Aim of the task
Nothing but the lines from the one with "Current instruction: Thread" down to the one with "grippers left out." should be returned, exactly and with both ends included, from the material below.

Data extract
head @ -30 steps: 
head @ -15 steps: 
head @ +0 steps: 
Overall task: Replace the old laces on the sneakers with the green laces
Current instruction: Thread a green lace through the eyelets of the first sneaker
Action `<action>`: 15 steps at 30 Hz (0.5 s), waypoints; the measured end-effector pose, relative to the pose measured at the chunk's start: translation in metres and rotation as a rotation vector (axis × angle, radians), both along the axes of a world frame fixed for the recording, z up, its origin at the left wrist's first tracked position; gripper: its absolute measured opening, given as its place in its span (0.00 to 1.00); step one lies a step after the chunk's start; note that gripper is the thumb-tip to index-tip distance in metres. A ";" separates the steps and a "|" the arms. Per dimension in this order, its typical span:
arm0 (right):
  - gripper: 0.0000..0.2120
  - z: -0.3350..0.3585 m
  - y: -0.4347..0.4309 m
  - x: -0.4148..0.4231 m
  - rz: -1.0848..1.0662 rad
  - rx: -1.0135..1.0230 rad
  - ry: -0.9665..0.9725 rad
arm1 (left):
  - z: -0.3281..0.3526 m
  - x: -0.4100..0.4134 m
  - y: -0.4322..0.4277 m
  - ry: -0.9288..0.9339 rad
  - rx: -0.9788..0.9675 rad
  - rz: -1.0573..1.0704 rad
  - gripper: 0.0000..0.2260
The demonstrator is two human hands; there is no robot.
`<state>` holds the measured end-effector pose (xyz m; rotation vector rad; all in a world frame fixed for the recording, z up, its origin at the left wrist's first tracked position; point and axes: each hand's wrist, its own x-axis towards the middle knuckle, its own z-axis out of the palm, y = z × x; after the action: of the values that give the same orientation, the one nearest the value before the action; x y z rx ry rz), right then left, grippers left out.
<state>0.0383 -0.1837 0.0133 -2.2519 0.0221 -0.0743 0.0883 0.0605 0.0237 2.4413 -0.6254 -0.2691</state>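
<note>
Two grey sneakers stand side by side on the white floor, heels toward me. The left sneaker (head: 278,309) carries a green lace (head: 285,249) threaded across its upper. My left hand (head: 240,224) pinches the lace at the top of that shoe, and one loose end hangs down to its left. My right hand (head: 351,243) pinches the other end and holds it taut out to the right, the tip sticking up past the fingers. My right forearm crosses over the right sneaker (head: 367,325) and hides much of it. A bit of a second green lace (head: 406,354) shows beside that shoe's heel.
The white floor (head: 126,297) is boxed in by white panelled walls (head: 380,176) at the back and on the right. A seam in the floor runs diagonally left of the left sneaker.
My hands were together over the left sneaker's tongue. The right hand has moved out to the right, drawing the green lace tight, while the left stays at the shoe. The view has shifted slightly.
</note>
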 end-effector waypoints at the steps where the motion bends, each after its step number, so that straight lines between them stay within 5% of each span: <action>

Your response
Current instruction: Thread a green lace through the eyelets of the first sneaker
Action `<action>`: 15 steps at 30 Hz (0.5 s), waypoints; the measured end-effector pose, relative to the pose measured at the chunk's start: translation in metres and rotation as a rotation vector (axis × angle, radians), both along the axes of a world frame fixed for the recording, z up, its origin at the left wrist's first tracked position; gripper: its absolute measured opening, given as its place in its span (0.00 to 1.00); step one lies a step after the chunk's start; note that gripper is the thumb-tip to index-tip distance in metres. A ";" separates the steps and a "|" the arms. Per dimension in this order, its typical span:
arm0 (right):
  - gripper: 0.0000..0.2120
  - z: -0.3350..0.3585 m
  - y: -0.4347..0.4309 m
  - x: -0.4148..0.4231 m
  - rz: -1.0848..1.0662 rad
  - rx: -1.0135..1.0230 rad
  - ry: -0.9665..0.9725 rad
arm1 (left):
  - z: -0.3281..0.3526 m
  - x: -0.4100..0.4134 m
  - y: -0.4322..0.4277 m
  - ry: -0.9288..0.9339 rad
  - rx: -0.9788..0.9675 rad
  - rz: -1.0573..1.0704 rad
  - gripper: 0.0000..0.2260
The demonstrator is two human hands; there is no robot.
`<state>` holds the measured end-effector pose (xyz m; rotation vector rad; all in a world frame fixed for the recording, z up, its origin at the left wrist's first tracked position; point and axes: each hand's wrist, its own x-axis towards the middle knuckle, its own z-axis out of the palm, y = z × x; after the action: of the values that give the same orientation, the one nearest the value before the action; x y z rx ry rz), right then left, grippers left out.

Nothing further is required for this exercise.